那五点命纹“本金”仍旧锁在那里,只是位置从他胸口移到了首领兔的生命结构里。

他鬆开手,手指有一点发颤。

首领兔一屁股坐在地上,喘了两口气,耳朵整个贴在脑袋两侧。

那一瞬,它的体內发生了某种极其深层的变化——

不是立刻长肉长毛,而是其最根本的一条“繁衍途径”被重新拓宽了一点。

它的种群繁殖能力,原本就刻在基因和本能里,现在命纹在那种“固定程序”外面又镶了一层——

让胚胎更容易著床,让孕育中的幼崽更不容易因为环境变化而被迫终止,让分娩时死亡率稍稍降低,让幼崽出生后头几个关键天里更不容易被疾病带走。

这些东西,没法用肉眼立刻看出效果。

它们只会在接下来的一茬又一茬幼崽出生中,慢慢显形。

首领兔当然不可能理解这么复杂的机制。

它只知道一点——当那团热线从上位者的掌心压下来的时候,它的胸口那团原本模糊的“火”被点了一下。

那一下带来的感觉,像是同时被灌了一口热果汁,又被什么东西从背后扶住了一把,整只兔从骨子里被撑了一下。

那股感觉,只持续了极短的一瞬。

可对於习惯了“凭本能咬牙苟活”的生物来说,这点被扶住的感觉足够深刻,足够被牢牢记住。

顾行川通过那条生命丝线,清清楚楚地接收到了它的本能反应——

惊恐,紧绷,继而是一瞬的恍惚,然后在底层慢慢铺开一种近乎战慄的“喜悦”和“感激”。

那种感激很粗糙,没有人类意义上的“谢谢”两个字,更像是“渴了很久的动物突然发现水源”的那种本能满足。

同时,还有一点极细微的“不明觉厉的敬畏”。

——“这个上位,不只给果子,还能让我的生命之火更加旺盛。”

那枚命纹在首领兔生命火焰上稳稳落定之后,他感觉自己和首领兔之间那条丝线发生了变化。

之前那条线只是“標记”和“沟通”,现在多了一点別的——

首领兔通过那枚命纹,能隱约感知到“繁衍”的方向,而它身上的这枚烙印,源头是他。

它本能地知道,这个改变来自那只两脚生物的触碰。

那一刻,它对“上位”的印象,被从“给食物的强者”往“赐火的存在”推了一步。

……

后面的几天,命纹已经离开了他,他消耗的五点生命值,此刻寄存在首领兔身上。

这个过程本身,就像把他的一块骨头拆下来,镶进了別的生命里。

好在,他还有五点多的“流动生命”,足够干活、吃饭、恢復。

【当前生命:6.80→ 7.20→ 7.65】

果树、鱼虾、偶尔一点肉,让他的状態稳稳回升。

他开始留意观察毛肉兔群体的变化。

变化当然不会在第二天就出现——繁殖是慢变量。

但半个月下来,哪怕他不刻意用科学统计,肉眼也能看出了些端倪。

首先是幼崽数量。

原本这个族群的幼崽和成年比例大致停在一个上下浮动不大的范围內。施加命纹之后,大约一周开始,幼崽数量明显多了一些,而且没有因为突然增多而出现明显的“瘦弱像”。

其次,怀孕的雌兔腹部变化。

他看不出太细致的东西,但通过那条和首领兔之间的丝线,他能感到一条“向外扩散的波纹”:首领兔那枚命纹散发出来的“繁衍意涵”,通过它在族群中的地位,被其它个体在某种层面上“同步”了一点。

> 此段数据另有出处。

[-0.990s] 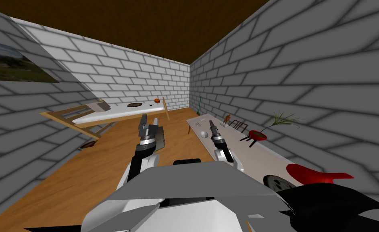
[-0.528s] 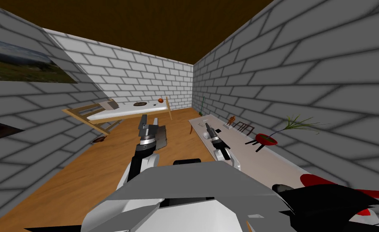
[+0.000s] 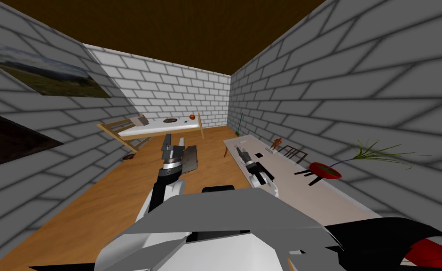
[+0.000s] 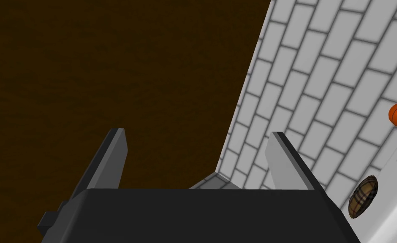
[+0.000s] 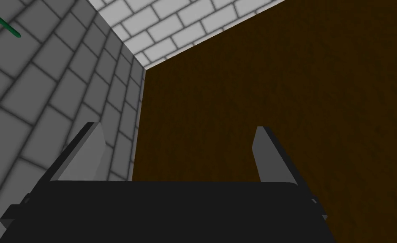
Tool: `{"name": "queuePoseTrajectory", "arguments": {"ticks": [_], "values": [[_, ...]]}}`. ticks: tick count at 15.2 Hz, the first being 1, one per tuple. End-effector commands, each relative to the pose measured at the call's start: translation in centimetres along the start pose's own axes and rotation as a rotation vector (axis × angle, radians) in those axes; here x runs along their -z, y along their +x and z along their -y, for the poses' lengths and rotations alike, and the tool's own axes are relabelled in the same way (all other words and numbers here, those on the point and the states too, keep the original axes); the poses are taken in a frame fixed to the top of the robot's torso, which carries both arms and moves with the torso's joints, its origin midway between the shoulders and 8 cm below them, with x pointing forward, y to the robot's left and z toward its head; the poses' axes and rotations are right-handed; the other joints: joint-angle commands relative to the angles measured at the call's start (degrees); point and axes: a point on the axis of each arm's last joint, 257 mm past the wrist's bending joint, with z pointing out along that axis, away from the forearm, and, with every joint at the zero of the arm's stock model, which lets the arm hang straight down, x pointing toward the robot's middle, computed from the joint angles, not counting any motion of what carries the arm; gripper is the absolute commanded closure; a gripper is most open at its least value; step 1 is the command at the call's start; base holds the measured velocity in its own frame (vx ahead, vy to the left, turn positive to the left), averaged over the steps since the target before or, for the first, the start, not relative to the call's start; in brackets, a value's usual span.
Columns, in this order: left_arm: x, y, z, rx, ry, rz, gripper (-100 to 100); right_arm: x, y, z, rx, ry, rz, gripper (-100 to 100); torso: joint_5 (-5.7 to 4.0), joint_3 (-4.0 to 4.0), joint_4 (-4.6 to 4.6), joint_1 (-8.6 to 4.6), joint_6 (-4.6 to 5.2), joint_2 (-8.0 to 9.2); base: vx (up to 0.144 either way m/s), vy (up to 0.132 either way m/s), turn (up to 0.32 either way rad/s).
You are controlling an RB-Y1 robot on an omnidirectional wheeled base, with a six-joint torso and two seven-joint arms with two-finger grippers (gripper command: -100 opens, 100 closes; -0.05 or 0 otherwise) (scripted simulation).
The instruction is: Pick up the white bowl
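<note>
Open wooden floor (image 3: 98, 202) ahead on the left, running to a bed (image 3: 168, 128) at the far wall – long white desk (image 3: 288, 175) hugging the right wall, near edge just beside the right arm. Left hand (image 4: 197, 131) up over the floor, fingers wide apart, holding nothing. Right hand (image 5: 177, 126) above the desk's near edge – also wide, empty. White bowl hidden, cannot be placed on the desk

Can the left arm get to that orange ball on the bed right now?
Probably not. The left gripper, open, hangs close in over the wooden floor, while the orange ball lies on the bed by the far wall. Nothing blocks the way, but it looks too far.
</note>
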Motion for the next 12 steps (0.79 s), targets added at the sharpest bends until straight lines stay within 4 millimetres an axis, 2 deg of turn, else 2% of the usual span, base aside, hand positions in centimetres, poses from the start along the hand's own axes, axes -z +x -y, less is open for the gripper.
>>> {"name": "queuePoseTrajectory", "arguments": {"ticks": [1,3,4,8,9,12], "values": [[0.0,0.0,0.0,0.0,0.0,0.0,0,0.0,1.7,0.9,0.092,-0.001,-0.055,-100,0.0,0.0,0.0,0.0,0.0,0.0,0.01,0.021,0.212],[0.0,0.0,0.0,0.0,0.0,0.0,0,0.5,2.7,2.1,0.097,0.023,-0.077,-100,0.0,0.0,0.0,0.02,-0.01,-0.01,0.01,0.014,0.113],[0.0,0.0,0.0,0.0,0.0,0.0,0,0.6,4.0,3.0,0.171,0.022,-0.12,-100,0.0,0.0,0.0,0.0,0.02,0.01,0.009,0.012,0.147],[0.0,0.0,0.0,0.0,0.0,0.0,0,1.6,6.2,5.4,0.243,0.045,-0.189,-100,0.0,0.01,0.0,-0.02,0.0,0.02,0.005,0.007,0.158],[0.0,0.0,0.0,0.0,0.0,0.0,0,1.7,7.0,6.1,0.318,0.035,-0.226,-100,-0.01,0.02,0.01,-0.04,0.02,0.03,0.0,0.004,0.169],[0.0,0.0,0.0,0.0,0.0,0.0,0,2.4,7.8,7.1,0.316,0.056,-0.248,-100,-0.01,0.03,0.01,-0.06,0.02,0.06,0.0,-0.001,0.085]]}}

甚至可以说——首领兔变成了一个低配版的“信號源”,把那枚命纹的效果,按极低比例分摊给群体其它成员。

这解释了为什么整个族群的繁衍能力都被带著往上拱了一截。

再往后,他开始看到更直观的画面——

一窝幼崽里,比原先多出一两只。原本看起来有点虚弱的小兔,过了危险的几天之后竟然稳稳活了下来。冬天还远未到来,但这段时间里偶尔夜里有点冷,他本以为会损失几只体质差的幼崽,结果第二天清点发现,死掉的远比自己预计的少。

这些变化在毛肉兔自身原始朴素的脑子里,当然不会被整理成什么“统计结果”。

它们只知道——最近这一阵,幼崽死得少了,肚子里的崽子更容易生下来,它们这群原本命悬一线的小东西,活著的越来越多。

谁给的?

果子?树?天气?还是那个在树下坐著的上位?

动物的本能很容易把这些东西归在一起,尤其是当那枚命纹烙印本身就带著极强的“来源感”的时候。

首领兔胸口那团火,时时刻刻都能隱隱感觉到那枚额外的烙印存在。

它不需要理解“命纹”这种抽象概念,它只需要知道——这烙印是在那只两脚生物按下手之后才出现的。

於是,在毛肉兔简陋的认知里,“上位”这个词后面,多了一个新的含义。

——“赐繁者”。

不止给食物,还给了繁育能力的“生命之火”。

在自然界简单残酷的生態规则里,这样的存在远远超过普通捕食者。

捕食者只拿走东西,不给东西;这个上位啃掉了一两只,却让整个族群多活下了很多只。

从健康少年到寿终正寢之间提早死掉少数人,是痛,是损失;可如果这条命换来的是整个族群多活下去几十號,那在简单的动物本能计算里,这笔帐是划算的。

儘管没有人教它们、没有语言和仪式,那种“献出”的倾向,还是在毛肉兔群体里悄悄发芽。

……

第一次“自愿奉上”的那一晚,就发生在这半个月之后。

那天白天,他和岩鼴折腾了一整天——在洞里扩大了一处侧洞,又对厕所做了一点加固,把化粪池上方的一些鬆土清除掉,防止雨季塌方。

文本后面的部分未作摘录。